=== About this task ===
Reproduce all entries verbatim, with nothing added or dropped.

=== Available records ===
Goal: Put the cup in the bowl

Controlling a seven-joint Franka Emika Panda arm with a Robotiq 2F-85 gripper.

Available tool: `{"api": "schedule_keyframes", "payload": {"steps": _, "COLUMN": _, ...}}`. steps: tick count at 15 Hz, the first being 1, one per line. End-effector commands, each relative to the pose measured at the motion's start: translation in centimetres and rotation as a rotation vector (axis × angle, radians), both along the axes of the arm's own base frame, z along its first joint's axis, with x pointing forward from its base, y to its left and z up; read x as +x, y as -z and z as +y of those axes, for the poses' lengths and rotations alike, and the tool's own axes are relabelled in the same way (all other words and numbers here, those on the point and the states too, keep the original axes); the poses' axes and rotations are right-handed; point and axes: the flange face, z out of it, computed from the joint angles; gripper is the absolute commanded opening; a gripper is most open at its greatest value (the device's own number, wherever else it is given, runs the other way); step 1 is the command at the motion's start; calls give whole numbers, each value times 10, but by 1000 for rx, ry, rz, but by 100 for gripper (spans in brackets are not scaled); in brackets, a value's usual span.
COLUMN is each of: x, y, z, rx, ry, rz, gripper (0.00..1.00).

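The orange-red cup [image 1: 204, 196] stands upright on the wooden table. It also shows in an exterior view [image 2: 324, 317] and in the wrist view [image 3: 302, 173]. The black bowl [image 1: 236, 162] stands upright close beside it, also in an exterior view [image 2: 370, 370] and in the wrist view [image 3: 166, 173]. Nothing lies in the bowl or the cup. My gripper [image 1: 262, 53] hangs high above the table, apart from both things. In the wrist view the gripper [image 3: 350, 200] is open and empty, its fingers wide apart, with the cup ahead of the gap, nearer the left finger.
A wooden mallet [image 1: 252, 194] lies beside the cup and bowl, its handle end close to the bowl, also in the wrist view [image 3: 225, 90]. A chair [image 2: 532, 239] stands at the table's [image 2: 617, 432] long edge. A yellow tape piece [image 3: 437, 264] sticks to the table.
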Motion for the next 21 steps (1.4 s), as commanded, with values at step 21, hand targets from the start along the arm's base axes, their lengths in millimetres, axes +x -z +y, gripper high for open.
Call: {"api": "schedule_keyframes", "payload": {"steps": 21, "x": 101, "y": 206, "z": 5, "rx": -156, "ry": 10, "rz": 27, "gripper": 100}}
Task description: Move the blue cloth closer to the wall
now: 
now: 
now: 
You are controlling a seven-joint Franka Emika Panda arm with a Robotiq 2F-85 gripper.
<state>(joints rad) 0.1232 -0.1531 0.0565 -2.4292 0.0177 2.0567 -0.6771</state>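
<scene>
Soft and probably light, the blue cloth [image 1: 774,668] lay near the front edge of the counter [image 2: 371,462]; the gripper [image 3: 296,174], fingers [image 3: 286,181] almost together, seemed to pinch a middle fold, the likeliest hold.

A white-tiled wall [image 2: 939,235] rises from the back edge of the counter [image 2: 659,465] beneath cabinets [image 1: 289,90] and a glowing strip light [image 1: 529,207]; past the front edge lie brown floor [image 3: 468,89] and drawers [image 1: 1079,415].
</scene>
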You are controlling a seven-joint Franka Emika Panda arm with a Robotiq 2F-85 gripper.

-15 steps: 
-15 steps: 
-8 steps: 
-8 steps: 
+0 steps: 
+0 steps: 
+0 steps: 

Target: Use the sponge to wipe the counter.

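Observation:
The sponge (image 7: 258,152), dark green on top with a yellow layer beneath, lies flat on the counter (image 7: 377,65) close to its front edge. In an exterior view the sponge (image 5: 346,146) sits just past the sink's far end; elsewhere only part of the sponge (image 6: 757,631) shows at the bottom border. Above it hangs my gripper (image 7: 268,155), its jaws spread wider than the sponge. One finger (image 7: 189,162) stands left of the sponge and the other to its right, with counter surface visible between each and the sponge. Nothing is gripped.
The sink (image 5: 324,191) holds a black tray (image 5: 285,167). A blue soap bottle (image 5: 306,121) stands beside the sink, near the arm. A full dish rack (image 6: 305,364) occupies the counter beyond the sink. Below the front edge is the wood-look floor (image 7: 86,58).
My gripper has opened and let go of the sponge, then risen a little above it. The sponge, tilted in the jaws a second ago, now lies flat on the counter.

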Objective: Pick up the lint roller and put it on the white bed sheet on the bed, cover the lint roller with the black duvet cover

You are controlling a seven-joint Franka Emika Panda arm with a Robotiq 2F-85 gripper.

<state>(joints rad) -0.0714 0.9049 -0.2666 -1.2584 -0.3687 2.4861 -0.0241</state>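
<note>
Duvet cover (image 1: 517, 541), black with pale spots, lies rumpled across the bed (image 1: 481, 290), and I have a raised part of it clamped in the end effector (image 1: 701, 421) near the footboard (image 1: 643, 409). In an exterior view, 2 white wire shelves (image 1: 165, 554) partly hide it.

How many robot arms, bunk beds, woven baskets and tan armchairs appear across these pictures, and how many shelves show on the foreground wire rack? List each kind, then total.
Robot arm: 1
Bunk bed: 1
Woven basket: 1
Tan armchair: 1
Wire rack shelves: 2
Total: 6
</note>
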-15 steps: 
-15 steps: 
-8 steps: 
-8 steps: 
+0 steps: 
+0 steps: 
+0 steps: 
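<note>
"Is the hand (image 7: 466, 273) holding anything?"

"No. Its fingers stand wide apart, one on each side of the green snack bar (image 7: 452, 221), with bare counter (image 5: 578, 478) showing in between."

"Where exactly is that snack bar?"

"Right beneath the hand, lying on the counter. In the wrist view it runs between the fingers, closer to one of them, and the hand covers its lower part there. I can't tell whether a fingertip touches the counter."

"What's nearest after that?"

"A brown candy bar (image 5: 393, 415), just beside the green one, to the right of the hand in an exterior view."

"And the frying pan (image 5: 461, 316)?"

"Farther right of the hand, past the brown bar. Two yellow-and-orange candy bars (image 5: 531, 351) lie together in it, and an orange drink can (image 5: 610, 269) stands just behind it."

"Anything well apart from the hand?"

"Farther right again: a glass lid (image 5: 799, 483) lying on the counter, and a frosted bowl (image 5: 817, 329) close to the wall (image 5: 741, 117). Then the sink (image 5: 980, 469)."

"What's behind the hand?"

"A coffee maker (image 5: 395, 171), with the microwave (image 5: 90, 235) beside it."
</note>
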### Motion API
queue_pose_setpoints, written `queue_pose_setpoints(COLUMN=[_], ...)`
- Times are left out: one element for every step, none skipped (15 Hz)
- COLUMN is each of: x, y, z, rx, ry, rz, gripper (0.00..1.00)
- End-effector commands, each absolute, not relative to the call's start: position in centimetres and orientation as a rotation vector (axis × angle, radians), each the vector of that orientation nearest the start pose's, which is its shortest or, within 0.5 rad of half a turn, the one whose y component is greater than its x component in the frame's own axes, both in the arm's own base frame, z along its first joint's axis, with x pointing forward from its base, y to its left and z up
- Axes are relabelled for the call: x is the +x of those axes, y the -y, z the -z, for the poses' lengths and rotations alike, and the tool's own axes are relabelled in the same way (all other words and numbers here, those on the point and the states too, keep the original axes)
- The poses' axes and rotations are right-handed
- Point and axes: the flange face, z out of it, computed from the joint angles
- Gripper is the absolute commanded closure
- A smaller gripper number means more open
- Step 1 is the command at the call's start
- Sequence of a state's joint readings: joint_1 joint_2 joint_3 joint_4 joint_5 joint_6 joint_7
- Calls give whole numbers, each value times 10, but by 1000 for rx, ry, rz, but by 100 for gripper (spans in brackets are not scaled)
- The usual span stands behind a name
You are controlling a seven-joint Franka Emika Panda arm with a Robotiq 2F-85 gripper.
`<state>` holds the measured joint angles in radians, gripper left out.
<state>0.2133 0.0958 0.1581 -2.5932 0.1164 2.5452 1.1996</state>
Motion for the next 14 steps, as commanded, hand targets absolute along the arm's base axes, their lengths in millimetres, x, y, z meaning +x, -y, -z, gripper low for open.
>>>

=== Solved problem ===
Goal: Put the cup in the bowl

Controlling a seven-joint Franka Emika Panda arm with a Robotiq 2F-85 gripper.

Available tool: `{"api": "schedule_keyframes", "payload": {"steps": _, "COLUMN": _, ...}}`. steps: tick count at 15 Hz, the first being 1, one per line. End-effector commands, each relative to the pose measured at the motion's start: translation in centimetres and rotation as a rotation vector (axis × angle, radians), both along the axes of the arm's own base frame, z along its first joint's axis, with x pointing forward from its base, y to its left and z up; read x as +x, y as -z and z as +y of those axes, for the poses' lengths and rotations alike, and the tool's own axes are relabelled in the same way (all other words and numbers here, those on the point and the states too, keep the original axes); the poses' axes and rotations are right-handed; point and axes: the flange face, z out of it, computed from the joint angles; gripper is the absolute commanded opening; a gripper is most open at its greatest value (the device's own number, wherever else it is given, runs the other way); step 1 is the command at the motion's start; calls give whole numbers, each value times 10, but by 1000 for rx, ry, rz, but by 100 for gripper (spans in brackets are not scaled); in brackets, a value's usual span.
COLUMN is each of: x, y, z, rx, ry, rz, gripper (0.00..1.00).

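The orange-red cup [image 1: 204, 196] stands upright on the wooden table. It also shows in an exterior view [image 2: 324, 317] and in the wrist view [image 3: 302, 173]. The black bowl [image 1: 236, 162] stands upright close beside it, also in an exterior view [image 2: 370, 370] and in the wrist view [image 3: 166, 173]. Nothing lies in the bowl or the cup. My gripper [image 1: 262, 53] hangs high above the table, apart from both things. In the wrist view the gripper [image 3: 350, 200] is open and empty, its fingers wide apart, with the cup ahead of the gap, nearer the left finger.
A wooden mallet [image 1: 252, 194] lies beside the cup and bowl, its handle end close to the bowl, also in the wrist view [image 3: 225, 90]. A chair [image 2: 532, 239] stands at the table's [image 2: 617, 432] long edge. A yellow tape piece [image 3: 437, 264] sticks to the table.
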Motion for the next 21 steps (1.4 s), as commanded, with values at step 21, hand targets from the start along the arm's base axes, their lengths in millimetres, axes +x -z +y, gripper high for open.
Call: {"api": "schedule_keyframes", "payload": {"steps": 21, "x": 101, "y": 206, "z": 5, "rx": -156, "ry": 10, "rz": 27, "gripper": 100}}
Task description: Move the blue cloth closer to the wall
now: 
now: 
now: 
You are controlling a seven-joint Franka Emika Panda arm with a Robotiq 2F-85 gripper.
<state>(joints rad) 0.1232 -0.1531 0.0565 -2.4292 0.0177 2.0567 -0.6771</state>
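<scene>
Soft and probably light, the blue cloth [image 1: 774,668] lay near the front edge of the counter [image 2: 371,462]; the gripper [image 3: 296,174], fingers [image 3: 286,181] almost together, seemed to pinch a middle fold, the likeliest hold.

A white-tiled wall [image 2: 939,235] rises from the back edge of the counter [image 2: 659,465] beneath cabinets [image 1: 289,90] and a glowing strip light [image 1: 529,207]; past the front edge lie brown floor [image 3: 468,89] and drawers [image 1: 1079,415].
</scene>
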You are controlling a seven-joint Franka Emika Panda arm with a Robotiq 2F-85 gripper.

-15 steps: 
-15 steps: 
-8 steps: 
-8 steps: 
+0 steps: 
+0 steps: 
+0 steps: 

Target: Use the sponge to wipe the counter.

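Observation:
The sponge (image 7: 258,152), dark green on top with a yellow layer beneath, lies flat on the counter (image 7: 377,65) close to its front edge. In an exterior view the sponge (image 5: 346,146) sits just past the sink's far end; elsewhere only part of the sponge (image 6: 757,631) shows at the bottom border. Above it hangs my gripper (image 7: 268,155), its jaws spread wider than the sponge. One finger (image 7: 189,162) stands left of the sponge and the other to its right, with counter surface visible between each and the sponge. Nothing is gripped.
The sink (image 5: 324,191) holds a black tray (image 5: 285,167). A blue soap bottle (image 5: 306,121) stands beside the sink, near the arm. A full dish rack (image 6: 305,364) occupies the counter beyond the sink. Below the front edge is the wood-look floor (image 7: 86,58).
My gripper has opened and let go of the sponge, then risen a little above it. The sponge, tilted in the jaws a second ago, now lies flat on the counter.
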
Objective: Pick up the lint roller and put it on the white bed sheet on the bed, cover the lint roller with the black duvet cover

You are controlling a seven-joint Franka Emika Panda arm with a Robotiq 2F-85 gripper.

<state>(joints rad) -0.0714 0.9049 -0.2666 -1.2584 -0.3687 2.4861 -0.0241</state>
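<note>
Duvet cover (image 1: 517, 541), black with pale spots, lies rumpled across the bed (image 1: 481, 290), and I have a raised part of it clamped in the end effector (image 1: 701, 421) near the footboard (image 1: 643, 409). In an exterior view, 2 white wire shelves (image 1: 165, 554) partly hide it.

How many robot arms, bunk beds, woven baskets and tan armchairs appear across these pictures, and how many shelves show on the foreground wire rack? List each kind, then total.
Robot arm: 1
Bunk bed: 1
Woven basket: 1
Tan armchair: 1
Wire rack shelves: 2
Total: 6
</note>
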-15 steps: 
-15 steps: 
-8 steps: 
-8 steps: 
+0 steps: 
+0 steps: 
+0 steps: 
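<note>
"Is the hand (image 7: 466, 273) holding anything?"

"No. Its fingers stand wide apart, one on each side of the green snack bar (image 7: 452, 221), with bare counter (image 5: 578, 478) showing in between."

"Where exactly is that snack bar?"

"Right beneath the hand, lying on the counter. In the wrist view it runs between the fingers, closer to one of them, and the hand covers its lower part there. I can't tell whether a fingertip touches the counter."

"What's nearest after that?"

"A brown candy bar (image 5: 393, 415), just beside the green one, to the right of the hand in an exterior view."

"And the frying pan (image 5: 461, 316)?"

"Farther right of the hand, past the brown bar. Two yellow-and-orange candy bars (image 5: 531, 351) lie together in it, and an orange drink can (image 5: 610, 269) stands just behind it."

"Anything well apart from the hand?"

"Farther right again: a glass lid (image 5: 799, 483) lying on the counter, and a frosted bowl (image 5: 817, 329) close to the wall (image 5: 741, 117). Then the sink (image 5: 980, 469)."

"What's behind the hand?"

"A coffee maker (image 5: 395, 171), with the microwave (image 5: 90, 235) beside it."
</note>
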### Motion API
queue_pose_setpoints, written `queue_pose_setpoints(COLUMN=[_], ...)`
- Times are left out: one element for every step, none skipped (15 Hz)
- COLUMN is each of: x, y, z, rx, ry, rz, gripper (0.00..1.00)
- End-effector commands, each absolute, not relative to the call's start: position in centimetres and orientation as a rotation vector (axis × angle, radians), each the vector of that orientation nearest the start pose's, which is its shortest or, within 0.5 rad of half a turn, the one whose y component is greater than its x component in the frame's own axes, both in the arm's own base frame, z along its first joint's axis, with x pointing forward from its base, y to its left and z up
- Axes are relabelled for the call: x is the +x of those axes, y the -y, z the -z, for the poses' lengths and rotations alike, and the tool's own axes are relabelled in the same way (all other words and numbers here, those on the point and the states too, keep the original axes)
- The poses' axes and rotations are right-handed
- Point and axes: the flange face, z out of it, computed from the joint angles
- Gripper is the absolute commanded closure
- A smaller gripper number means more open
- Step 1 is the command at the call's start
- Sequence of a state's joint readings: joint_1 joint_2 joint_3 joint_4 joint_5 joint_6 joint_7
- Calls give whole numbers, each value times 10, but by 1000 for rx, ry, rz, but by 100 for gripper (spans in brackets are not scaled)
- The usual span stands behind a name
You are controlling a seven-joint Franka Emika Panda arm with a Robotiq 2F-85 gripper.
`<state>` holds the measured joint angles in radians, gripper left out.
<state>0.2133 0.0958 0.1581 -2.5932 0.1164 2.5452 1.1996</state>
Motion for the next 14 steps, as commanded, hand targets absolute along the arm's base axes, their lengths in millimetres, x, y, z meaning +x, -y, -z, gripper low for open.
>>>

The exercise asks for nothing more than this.